Mercedes zieht Protest zurück, Hamilton stiftet Verwirrung

, 09.10.2016

Die Silberpfeile wollten ein offizielles Endergebnis, die FIA prüft das Verstappen-Manöver in Suzuka nicht weiter - Doch von all dem wusste Hamilton nichts

Mercedes hat seinen Protest gegen die Wertung des Japan-Grand-Prix am Sonntagabend wieder zurückgezogen. Die formelle Beschwerde über das Verteidigungsmanöver Max Verstappens im Zweikampf mit Lewis Hamilton wird von der FIA demnach nicht weiter verfolgt - und hätte wohl ohnehin kaum Aussicht auf Erfolg gehabt, nachdem sogar Verantwortliche der Silberpfeile den Niederländer für seine Fahrweise gelobpreist hatten. Von all dem wusste Hamilton allerdings nichts.
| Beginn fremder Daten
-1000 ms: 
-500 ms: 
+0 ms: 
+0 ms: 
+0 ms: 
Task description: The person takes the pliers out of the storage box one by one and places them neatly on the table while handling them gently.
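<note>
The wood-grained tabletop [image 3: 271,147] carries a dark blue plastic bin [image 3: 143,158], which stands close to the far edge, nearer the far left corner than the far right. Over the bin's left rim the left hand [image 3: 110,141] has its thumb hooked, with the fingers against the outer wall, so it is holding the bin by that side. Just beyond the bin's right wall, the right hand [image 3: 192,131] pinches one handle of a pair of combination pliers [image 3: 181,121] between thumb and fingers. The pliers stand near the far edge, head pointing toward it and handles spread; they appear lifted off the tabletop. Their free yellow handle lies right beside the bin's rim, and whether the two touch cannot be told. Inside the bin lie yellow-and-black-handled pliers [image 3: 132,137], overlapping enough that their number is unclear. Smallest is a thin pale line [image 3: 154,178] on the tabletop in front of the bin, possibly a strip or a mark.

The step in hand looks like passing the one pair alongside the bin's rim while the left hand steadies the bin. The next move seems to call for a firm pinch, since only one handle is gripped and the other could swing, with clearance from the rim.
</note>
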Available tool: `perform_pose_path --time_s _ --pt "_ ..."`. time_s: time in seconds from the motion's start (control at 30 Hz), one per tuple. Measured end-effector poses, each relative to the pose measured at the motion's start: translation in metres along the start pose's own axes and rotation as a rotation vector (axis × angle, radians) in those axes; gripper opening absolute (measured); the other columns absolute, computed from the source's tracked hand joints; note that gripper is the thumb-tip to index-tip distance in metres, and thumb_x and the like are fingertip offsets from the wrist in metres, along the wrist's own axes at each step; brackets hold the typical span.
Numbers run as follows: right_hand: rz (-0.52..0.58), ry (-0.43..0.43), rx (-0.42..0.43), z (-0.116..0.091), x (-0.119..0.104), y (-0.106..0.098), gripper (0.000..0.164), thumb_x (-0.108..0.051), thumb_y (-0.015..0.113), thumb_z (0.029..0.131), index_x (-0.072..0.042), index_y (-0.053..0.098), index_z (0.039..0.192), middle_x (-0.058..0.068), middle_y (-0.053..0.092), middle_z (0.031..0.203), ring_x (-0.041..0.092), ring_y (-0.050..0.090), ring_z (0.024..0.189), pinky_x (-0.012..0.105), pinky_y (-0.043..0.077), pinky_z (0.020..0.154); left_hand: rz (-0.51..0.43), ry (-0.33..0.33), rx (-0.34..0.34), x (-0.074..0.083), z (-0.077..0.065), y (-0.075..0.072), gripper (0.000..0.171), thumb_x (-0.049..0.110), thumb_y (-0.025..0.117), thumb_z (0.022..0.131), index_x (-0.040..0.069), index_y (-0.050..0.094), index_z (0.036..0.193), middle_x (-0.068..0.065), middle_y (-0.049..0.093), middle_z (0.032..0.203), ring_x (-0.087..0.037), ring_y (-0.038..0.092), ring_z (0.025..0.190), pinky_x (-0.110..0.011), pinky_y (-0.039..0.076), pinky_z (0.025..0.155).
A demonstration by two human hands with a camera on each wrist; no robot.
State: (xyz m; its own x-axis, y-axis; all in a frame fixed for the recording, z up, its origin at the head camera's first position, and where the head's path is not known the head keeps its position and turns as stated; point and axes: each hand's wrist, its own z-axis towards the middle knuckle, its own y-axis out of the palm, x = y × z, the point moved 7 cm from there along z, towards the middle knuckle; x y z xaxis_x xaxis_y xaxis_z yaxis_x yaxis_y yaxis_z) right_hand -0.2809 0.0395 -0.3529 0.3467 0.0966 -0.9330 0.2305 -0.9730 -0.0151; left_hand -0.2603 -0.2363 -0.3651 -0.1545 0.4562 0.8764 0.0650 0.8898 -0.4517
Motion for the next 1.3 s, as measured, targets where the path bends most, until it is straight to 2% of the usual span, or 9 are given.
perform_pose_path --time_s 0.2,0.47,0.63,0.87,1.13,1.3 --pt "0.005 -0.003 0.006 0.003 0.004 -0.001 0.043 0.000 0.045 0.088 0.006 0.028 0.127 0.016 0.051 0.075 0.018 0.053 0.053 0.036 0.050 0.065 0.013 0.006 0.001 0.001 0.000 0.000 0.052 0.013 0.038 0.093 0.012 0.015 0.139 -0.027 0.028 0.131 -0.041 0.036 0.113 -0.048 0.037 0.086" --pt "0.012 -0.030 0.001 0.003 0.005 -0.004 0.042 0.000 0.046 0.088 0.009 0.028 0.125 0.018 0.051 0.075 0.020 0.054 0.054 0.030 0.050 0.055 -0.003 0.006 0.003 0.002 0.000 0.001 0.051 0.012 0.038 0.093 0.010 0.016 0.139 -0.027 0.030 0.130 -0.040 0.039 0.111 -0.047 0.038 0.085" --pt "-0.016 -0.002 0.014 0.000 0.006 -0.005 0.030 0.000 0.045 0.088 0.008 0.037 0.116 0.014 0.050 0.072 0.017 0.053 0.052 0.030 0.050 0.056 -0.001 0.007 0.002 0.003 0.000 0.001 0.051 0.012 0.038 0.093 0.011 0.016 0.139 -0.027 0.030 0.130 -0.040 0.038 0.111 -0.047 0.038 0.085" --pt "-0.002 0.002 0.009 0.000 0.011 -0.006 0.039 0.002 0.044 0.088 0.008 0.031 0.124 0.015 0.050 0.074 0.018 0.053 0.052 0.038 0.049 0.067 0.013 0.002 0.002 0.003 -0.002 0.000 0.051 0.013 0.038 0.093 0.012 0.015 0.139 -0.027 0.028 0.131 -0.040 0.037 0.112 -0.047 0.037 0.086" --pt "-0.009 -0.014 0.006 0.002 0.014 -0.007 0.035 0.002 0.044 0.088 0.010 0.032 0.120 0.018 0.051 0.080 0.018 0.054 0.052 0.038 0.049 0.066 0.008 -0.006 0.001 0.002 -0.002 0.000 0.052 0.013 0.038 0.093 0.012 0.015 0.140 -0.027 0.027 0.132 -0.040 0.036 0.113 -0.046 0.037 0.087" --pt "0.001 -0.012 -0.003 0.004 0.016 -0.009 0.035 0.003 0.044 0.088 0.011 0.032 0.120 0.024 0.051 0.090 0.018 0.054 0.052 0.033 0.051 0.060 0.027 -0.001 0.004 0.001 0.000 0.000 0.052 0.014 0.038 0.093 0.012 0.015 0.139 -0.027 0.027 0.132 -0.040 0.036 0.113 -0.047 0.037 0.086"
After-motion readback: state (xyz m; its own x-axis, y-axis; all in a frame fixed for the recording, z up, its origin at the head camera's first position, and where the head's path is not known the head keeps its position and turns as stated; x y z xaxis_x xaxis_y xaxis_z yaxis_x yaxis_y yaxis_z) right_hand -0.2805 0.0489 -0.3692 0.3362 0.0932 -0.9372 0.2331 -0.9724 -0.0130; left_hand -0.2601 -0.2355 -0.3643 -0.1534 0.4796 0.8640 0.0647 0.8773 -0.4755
Im Flieger Niki Laudas gemeinsam mit Sportchef Toto Wolff auf dem Rückweg nach Europa ließ der Weltmeister via Twitter verlauten: "Es gibt keinen Protest von mir oder von Mercedes. Ein Idiot hat das behauptet, aber es ist nicht wahr." Zu diesem Zeitpunkt war das offizielle FIA-Dokument lägst im Umlauf. Schwarz auf Weiß, datierend auf 19:12 Uhr Ortszeit Suzuka. Um 19:56 Uhr meldete sich dann Hamilton über den Kurznachrichtendienst zu Wort und fügte noch anerkennende Worte über den Kontrahenten an: "Max ist gut gefahren. Ende. Wir machen weiter."

Warum Lauda - der augenscheinlich von dem Einspruch wusste - ihn nicht aufgeklärt hatte oder er anderweitig von der Aktion erfuhr, bleibt ein Rätsel. Fakt ist: Wenige Minuten nach dem Absetzen des Tweets löschte Hamilton ihn und schrieb in einer neuen Mitteilung, dass nur er persönlich nicht protestiert hätte. "Ich habe gerade gehört, dass das Team es getan hat, aber ich habe ihnen gesagt, sie sollten es lassen. Wir sind Champions und machen weiter. Ende!" Zu Ende ist die Story nicht.

Wie Mercedes offiziell mitteilt, hätte die Rolle rückwärts nichts mit der Meinung des Piloten zu tun. Vielmehr sei man als Team daran interessiert gewesen, ein definitives Klassement zu ermöglichen und nicht dafür zu sorgen, dass die Rennleitung eine Entscheidung erst in der übernächsten Woche in Austin treffen kann. Weil Lewis Hamilton zum Zeitpunkt des Protests schon aus Japan abgereist war (und das auch durfte), wäre der US-Grand-Prix die erste Möglichkeit zur Anhörung gewesen.

Ob die Teamentscheidung nicht doch auf Hamiltons Einfluss zurückzuführen war - etwa während eines Gesprächs mit Wolff und Lauda im Flieger, die die Sache daraufhin an die Truppe vor Ort kommunizierten - bleibt zunächst offen. Wen Hamilton im ersten Tweet mit dem "Idioten" meinte, konnten sich auch die Silberpfeile nicht erklären.